■ WORK INSTRUCTIONS
Report all lines of the records that contain "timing".

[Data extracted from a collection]
= = = =
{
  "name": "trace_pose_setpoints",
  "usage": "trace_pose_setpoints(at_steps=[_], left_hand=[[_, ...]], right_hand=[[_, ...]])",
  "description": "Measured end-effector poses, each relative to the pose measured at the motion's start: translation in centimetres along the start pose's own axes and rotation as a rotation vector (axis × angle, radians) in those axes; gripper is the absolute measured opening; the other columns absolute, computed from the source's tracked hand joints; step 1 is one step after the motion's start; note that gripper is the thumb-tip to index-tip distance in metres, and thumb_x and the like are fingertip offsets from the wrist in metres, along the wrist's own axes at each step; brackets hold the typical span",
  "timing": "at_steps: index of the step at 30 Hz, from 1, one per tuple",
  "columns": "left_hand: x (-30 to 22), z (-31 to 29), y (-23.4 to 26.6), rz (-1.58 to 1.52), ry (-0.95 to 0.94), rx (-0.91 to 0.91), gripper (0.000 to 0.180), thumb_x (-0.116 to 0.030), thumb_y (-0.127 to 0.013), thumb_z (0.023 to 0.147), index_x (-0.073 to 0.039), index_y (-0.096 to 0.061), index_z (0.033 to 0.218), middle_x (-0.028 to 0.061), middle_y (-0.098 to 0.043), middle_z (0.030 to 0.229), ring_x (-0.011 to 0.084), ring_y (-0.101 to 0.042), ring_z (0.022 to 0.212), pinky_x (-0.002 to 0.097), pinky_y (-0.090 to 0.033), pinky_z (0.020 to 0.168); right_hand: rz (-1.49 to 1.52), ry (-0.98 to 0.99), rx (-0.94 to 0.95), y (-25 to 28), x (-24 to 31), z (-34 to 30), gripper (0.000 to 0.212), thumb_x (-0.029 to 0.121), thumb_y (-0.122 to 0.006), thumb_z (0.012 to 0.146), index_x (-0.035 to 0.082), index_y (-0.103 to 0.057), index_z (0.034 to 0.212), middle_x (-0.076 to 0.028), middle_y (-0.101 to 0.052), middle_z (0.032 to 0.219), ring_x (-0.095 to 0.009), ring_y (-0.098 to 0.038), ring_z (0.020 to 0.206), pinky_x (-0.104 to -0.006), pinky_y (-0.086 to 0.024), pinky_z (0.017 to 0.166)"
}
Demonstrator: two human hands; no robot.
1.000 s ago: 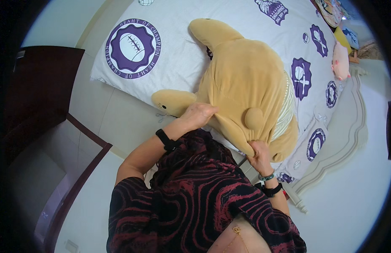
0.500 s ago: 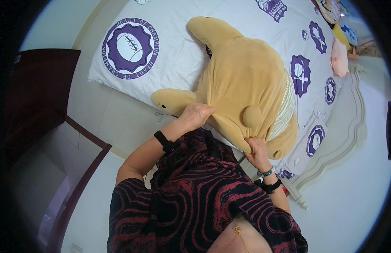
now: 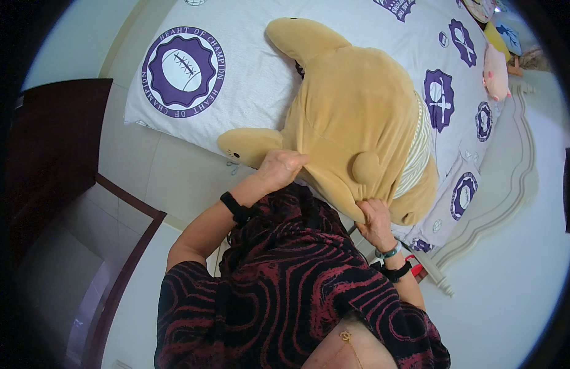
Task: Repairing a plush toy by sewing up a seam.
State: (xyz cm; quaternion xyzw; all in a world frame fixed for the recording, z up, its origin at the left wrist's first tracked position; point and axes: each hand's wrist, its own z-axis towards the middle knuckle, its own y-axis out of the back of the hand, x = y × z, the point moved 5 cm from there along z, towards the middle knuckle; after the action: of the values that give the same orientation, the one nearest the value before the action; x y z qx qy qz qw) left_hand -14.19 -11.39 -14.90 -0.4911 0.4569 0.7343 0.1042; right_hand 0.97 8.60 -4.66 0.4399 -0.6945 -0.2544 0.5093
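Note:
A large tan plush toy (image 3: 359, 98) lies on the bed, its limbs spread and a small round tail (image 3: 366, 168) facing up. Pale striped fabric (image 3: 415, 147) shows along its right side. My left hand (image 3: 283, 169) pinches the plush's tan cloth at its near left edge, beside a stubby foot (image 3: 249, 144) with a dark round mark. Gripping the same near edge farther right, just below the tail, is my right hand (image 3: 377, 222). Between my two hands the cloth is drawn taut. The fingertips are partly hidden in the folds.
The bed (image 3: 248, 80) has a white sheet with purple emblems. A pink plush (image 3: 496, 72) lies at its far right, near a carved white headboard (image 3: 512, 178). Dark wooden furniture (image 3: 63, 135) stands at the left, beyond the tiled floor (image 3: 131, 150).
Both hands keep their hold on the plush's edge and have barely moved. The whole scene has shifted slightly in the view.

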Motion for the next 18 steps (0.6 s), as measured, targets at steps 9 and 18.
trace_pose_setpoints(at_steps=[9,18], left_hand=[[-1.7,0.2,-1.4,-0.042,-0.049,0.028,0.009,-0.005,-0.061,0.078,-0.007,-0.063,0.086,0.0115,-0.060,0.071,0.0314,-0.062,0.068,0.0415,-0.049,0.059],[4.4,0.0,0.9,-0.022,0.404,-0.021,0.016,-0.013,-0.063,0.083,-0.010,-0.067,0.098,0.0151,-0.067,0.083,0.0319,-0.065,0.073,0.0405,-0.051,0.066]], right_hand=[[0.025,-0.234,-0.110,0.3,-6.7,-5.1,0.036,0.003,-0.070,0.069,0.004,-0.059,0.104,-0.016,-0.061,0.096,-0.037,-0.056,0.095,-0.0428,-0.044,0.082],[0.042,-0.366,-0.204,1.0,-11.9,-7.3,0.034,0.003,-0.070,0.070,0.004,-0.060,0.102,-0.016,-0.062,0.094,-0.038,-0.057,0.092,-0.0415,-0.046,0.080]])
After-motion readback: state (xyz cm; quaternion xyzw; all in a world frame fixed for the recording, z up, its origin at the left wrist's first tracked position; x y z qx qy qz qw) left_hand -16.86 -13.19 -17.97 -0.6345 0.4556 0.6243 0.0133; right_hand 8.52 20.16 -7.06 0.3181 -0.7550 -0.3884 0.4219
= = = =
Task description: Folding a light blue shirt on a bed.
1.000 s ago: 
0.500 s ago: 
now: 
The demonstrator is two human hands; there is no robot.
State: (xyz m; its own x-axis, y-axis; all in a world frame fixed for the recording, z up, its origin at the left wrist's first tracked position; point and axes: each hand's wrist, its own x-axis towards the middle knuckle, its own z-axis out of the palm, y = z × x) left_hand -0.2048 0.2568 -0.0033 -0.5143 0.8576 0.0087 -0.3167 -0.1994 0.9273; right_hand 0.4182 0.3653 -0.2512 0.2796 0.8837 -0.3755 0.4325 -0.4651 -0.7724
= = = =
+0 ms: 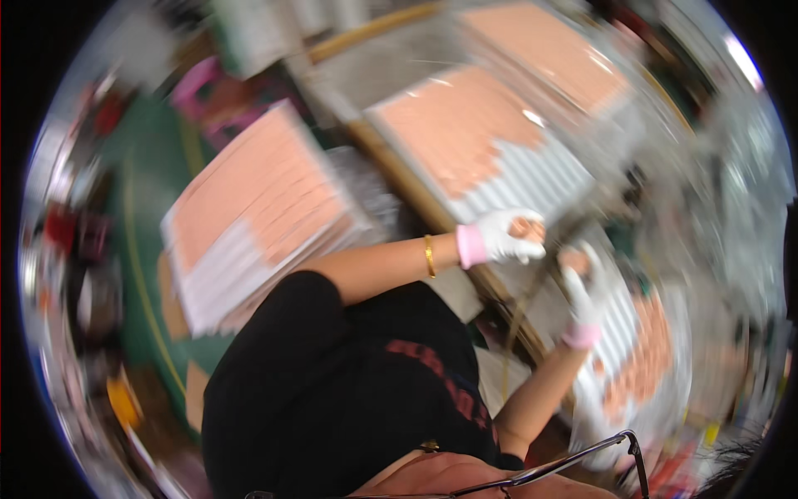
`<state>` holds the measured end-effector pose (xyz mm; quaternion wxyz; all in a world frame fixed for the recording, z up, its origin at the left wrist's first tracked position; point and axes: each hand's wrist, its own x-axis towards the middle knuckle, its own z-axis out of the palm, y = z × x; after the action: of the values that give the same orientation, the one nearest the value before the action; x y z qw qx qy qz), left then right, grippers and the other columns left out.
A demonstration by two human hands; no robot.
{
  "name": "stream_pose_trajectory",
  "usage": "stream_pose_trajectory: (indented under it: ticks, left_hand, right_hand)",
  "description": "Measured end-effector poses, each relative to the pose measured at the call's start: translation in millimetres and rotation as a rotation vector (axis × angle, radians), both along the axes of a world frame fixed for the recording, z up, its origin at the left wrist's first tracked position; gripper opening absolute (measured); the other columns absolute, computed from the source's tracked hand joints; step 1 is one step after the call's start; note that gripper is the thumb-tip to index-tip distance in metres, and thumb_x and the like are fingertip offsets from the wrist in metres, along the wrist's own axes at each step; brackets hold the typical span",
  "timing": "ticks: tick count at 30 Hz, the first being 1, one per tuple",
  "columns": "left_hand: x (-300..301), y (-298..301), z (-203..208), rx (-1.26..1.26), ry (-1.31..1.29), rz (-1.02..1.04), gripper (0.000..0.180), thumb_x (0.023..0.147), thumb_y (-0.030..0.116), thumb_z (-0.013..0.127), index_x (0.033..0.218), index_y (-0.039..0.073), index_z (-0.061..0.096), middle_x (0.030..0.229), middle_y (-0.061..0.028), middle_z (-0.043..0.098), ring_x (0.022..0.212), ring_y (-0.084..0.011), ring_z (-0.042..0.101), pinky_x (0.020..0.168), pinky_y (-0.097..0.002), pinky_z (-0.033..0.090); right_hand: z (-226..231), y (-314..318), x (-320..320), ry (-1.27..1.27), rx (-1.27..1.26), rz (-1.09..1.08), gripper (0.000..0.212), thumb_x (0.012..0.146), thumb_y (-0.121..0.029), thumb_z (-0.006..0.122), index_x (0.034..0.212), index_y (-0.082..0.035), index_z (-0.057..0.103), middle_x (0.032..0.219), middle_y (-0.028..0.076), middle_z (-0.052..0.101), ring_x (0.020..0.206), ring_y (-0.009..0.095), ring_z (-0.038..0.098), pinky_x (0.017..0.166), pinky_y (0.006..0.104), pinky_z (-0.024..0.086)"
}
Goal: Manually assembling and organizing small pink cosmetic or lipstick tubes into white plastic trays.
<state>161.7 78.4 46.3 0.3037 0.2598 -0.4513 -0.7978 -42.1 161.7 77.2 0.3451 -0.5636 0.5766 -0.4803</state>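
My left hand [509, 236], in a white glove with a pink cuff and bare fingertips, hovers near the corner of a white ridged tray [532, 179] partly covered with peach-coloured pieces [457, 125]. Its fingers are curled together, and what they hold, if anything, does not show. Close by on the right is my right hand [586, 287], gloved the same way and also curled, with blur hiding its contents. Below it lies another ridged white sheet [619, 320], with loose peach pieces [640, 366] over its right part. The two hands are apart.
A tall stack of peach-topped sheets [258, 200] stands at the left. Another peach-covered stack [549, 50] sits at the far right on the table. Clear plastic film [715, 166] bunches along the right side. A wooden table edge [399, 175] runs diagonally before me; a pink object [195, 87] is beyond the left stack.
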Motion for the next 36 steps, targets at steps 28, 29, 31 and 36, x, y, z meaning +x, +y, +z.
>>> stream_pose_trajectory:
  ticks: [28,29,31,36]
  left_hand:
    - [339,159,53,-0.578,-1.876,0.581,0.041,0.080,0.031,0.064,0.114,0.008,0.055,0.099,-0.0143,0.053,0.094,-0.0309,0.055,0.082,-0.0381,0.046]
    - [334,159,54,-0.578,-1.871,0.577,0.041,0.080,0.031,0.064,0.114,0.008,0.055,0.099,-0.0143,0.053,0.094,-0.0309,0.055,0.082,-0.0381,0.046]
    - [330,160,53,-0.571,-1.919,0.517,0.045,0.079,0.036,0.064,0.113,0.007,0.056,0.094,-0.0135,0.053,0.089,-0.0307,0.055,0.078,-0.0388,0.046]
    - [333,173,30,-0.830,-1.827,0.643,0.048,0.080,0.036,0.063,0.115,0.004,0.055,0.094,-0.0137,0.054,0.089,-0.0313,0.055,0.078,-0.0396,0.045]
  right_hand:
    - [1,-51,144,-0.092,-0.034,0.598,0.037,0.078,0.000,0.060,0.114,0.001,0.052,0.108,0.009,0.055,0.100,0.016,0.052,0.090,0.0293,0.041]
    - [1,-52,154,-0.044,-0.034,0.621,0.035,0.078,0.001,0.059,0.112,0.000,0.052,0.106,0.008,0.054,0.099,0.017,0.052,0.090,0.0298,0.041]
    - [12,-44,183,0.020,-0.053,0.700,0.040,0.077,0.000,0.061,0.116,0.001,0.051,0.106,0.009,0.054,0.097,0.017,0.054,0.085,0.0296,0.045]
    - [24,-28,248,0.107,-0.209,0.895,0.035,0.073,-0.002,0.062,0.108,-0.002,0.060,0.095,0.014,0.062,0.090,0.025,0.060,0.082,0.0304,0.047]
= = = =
■ EXERCISE SOLUTION
  "timing": "at_steps: index of the step at 30 Hz, from 1, one per tuple",
  "timing": "ticks: tick count at 30 Hz, the first being 1, one per tuple",

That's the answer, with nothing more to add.